Natural Language Processing: Timeline Extraction with Regexes and spaCy

New text is generated in a mindblowing speed today. Think about news articles, social media messages, reports, e-mails etc. However, we cannot do much with unstructured text. But as soon as we extract some structured information from it, we can use it to run analyses, to make predictions, to inform decisions etc.

In this blog post, we show how to use natural language processing techniques to retrieve information from unstructured text automatically. In a first attempt we use a simple regular expression to extract events. However, this is cumbersome and rather imprecise. Therefore, in a second attempt, we use spaCy and its Named Entity Recognition and dependency parsing features.

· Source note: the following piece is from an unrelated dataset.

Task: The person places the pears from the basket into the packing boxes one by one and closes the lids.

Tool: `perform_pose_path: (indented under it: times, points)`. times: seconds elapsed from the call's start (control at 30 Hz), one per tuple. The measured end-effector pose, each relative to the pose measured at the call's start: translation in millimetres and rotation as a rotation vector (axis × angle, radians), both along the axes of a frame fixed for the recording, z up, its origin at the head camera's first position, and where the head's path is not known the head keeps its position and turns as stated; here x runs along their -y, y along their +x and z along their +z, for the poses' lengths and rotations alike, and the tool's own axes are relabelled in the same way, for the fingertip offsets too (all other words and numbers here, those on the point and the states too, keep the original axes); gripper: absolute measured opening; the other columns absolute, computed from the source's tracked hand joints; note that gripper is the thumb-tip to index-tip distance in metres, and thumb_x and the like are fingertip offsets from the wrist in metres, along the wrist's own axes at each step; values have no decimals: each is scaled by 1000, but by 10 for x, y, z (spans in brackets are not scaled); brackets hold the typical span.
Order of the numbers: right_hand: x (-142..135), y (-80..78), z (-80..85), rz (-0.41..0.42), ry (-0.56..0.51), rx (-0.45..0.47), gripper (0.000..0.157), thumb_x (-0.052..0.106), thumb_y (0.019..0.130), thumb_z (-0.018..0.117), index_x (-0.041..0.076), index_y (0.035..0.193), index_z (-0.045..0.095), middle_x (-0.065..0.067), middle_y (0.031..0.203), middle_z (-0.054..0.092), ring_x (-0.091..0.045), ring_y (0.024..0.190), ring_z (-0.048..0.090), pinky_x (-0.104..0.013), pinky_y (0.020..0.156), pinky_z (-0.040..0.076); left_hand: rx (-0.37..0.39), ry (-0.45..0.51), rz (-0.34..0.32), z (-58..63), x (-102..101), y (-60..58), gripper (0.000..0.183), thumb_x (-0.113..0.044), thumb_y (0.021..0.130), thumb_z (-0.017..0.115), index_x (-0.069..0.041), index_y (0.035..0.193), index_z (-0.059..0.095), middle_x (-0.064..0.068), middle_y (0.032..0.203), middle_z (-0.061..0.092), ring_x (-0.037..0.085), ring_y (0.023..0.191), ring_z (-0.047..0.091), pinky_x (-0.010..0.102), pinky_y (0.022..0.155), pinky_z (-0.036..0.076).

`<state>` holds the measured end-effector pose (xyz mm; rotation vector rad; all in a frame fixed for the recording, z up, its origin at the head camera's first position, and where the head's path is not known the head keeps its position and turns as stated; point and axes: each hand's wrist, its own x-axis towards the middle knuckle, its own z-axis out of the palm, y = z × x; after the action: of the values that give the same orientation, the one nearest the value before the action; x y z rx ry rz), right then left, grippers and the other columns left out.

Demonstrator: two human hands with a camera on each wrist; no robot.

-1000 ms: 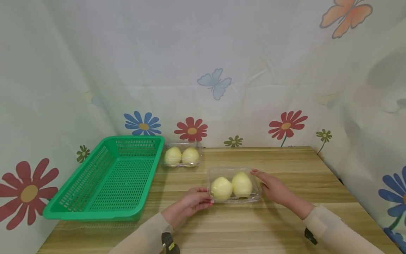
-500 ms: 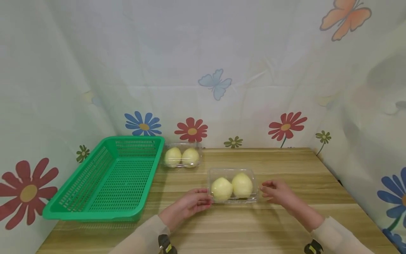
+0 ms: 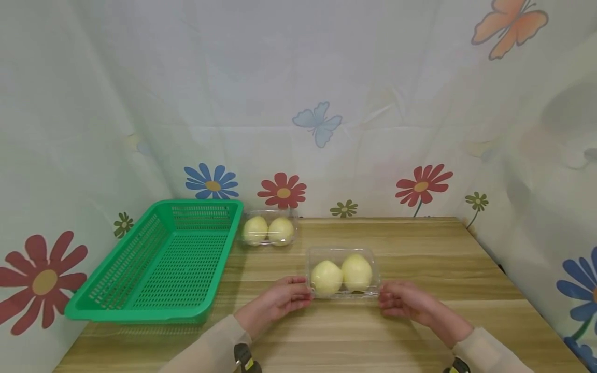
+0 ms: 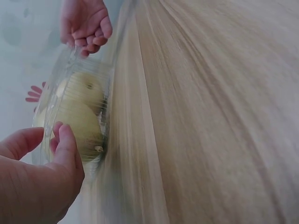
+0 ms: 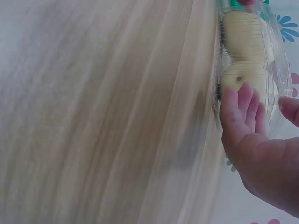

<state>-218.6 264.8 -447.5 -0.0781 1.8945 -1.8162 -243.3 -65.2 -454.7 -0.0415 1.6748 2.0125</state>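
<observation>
A clear plastic clamshell box [image 3: 345, 247] rests on the wooden table in front of me. Inside it lie two pale yellow pears [image 3: 326, 278], also visible through the ridged plastic in both wrist views. At its left end, my left hand [image 3: 279, 299] pinches the rim, the thumb on one side and the bent fingers on the other. Against the right end, my right hand [image 3: 408, 303] has loosely extended fingers touching the plastic, the thumb apart from them by the lid's edge [image 5: 279, 88].
A green perforated basket [image 3: 179, 269] stands on the left of the table. Behind its right side sits a second clear box [image 3: 289, 215] with two more pears. Flower-printed white sheeting [image 3: 373, 103] hangs along the back and sides of the wooden table [image 3: 345, 336].
My right hand has come off the far right corner of the box's lid, swung slightly away, then come down against its right end. The left hand and box have hardly moved.
</observation>
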Motion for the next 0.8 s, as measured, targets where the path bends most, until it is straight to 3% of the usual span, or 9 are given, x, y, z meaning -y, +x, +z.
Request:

But be warned! This artical is quite technical and dives into details of modern deep learning techniques. If you are just interested in the results, you better jump directly to the TL;DR section. You want to try the code yourself? This article is also available as Google Colab Notebook.

The History of Germany

Often we are interested in finding out if some event happend – and when it happend. For example, from the piece of text On March 1st 2020, Joe Biden wins the South Carolina primary. we want to extract the event [2020/03/01] - [Joe Biden wins the South Carolina primary]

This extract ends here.